▶ _PROBLEM REQUIREMENTS_
Your response to the data below should hold nothing except the lines from the one containing "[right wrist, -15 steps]" down to the one containing "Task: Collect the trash", reproduced exactly and without pictures.
[DATASET ENTRIES]
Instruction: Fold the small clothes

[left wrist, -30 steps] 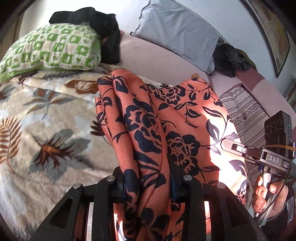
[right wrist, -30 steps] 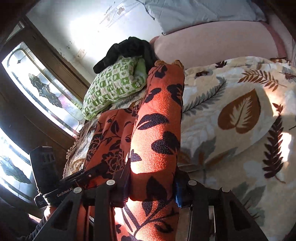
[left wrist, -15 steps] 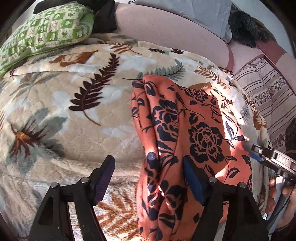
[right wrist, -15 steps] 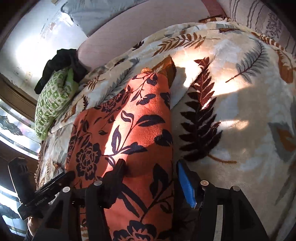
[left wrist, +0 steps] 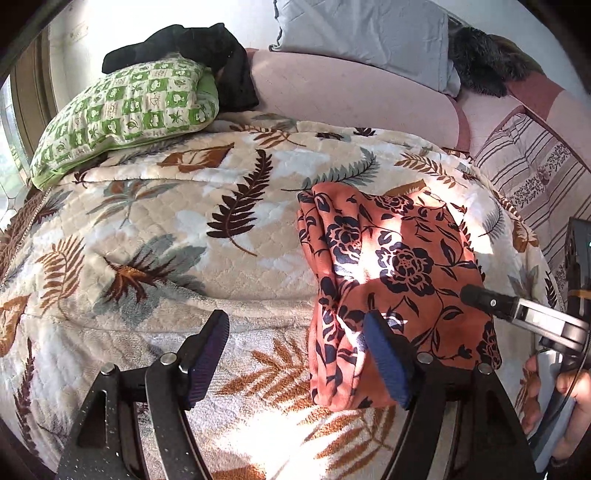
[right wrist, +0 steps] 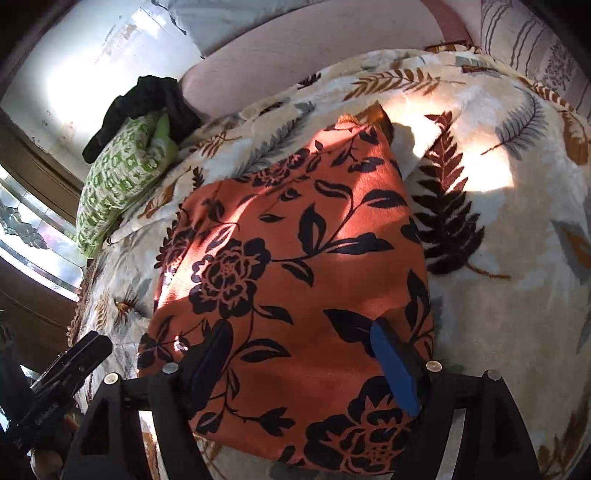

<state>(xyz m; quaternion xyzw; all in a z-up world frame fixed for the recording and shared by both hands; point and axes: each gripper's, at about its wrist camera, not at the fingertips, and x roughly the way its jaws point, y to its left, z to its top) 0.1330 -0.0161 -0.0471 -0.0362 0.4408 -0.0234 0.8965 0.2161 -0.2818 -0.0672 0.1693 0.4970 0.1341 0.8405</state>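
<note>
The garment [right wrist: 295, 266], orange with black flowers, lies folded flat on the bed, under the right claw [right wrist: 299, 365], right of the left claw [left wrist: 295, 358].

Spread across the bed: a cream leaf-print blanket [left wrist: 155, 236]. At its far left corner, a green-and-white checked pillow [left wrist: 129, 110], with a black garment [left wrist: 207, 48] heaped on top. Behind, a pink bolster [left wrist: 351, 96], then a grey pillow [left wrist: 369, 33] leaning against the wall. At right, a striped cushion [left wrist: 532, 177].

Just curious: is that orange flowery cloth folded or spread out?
Folded: the orange cloth lies as a compact rectangle on the bedspread, layered edges showing.
</note>
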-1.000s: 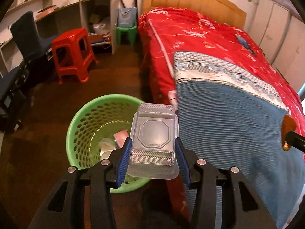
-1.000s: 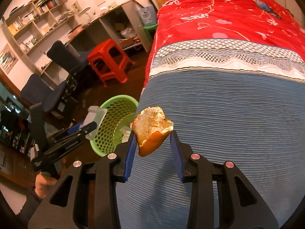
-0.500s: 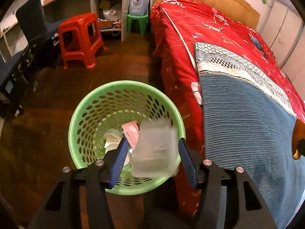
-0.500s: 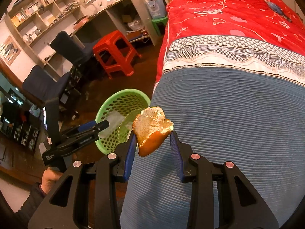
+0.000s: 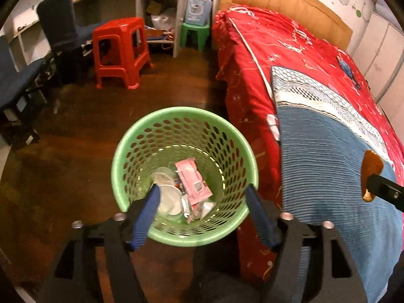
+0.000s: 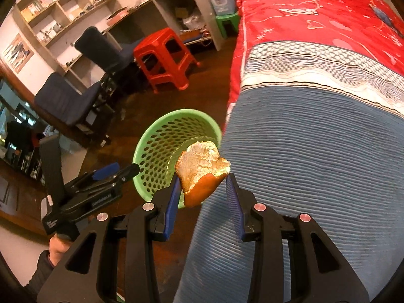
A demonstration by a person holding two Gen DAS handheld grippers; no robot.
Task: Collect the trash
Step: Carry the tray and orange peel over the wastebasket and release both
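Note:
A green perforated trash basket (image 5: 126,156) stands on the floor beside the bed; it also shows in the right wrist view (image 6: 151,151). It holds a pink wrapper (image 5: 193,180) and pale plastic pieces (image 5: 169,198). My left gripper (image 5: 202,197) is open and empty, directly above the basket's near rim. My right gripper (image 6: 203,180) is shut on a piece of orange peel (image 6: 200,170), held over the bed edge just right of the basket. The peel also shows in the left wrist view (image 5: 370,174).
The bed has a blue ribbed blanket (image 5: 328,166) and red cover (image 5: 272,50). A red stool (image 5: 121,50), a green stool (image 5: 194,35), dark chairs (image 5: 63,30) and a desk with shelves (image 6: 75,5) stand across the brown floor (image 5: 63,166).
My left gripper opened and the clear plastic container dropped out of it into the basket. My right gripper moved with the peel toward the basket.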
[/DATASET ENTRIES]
▶ _RESPONSE TO THE EXERCISE_
[right wrist, -15 steps] 
[left wrist, +0 steps] 
[right wrist, +0 steps] 

<state>(xyz m; quaternion xyzw; all in a z-up world frame fixed for the recording and shared by both hands; point and axes: each gripper's, at about its wrist camera, not at the fingertips, and x roughly the way its jaws point, y to its left, z to its top) 0.1330 -0.0161 -0.0471 -0.0362 0.4408 -0.0234 0.8965 0.2161 -0.2818 -0.0672 0.1693 0.4970 0.1341 0.8405</state>
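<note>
The garment [right wrist: 295, 266], orange with black flowers, lies folded flat on the bed, under the right claw [right wrist: 299, 365], right of the left claw [left wrist: 295, 358].

Spread across the bed: a cream leaf-print blanket [left wrist: 155, 236]. At its far left corner, a green-and-white checked pillow [left wrist: 129, 110], with a black garment [left wrist: 207, 48] heaped on top. Behind, a pink bolster [left wrist: 351, 96], then a grey pillow [left wrist: 369, 33] leaning against the wall. At right, a striped cushion [left wrist: 532, 177].

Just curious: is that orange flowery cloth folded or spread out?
Folded: the orange cloth lies as a compact rectangle on the bedspread, layered edges showing.
</note>
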-1.000s: 
-1.000s: 
-0.500s: 
-0.500s: 
+0.000s: 
+0.000s: 
A demonstration by a person holding two Gen DAS handheld grippers; no robot.
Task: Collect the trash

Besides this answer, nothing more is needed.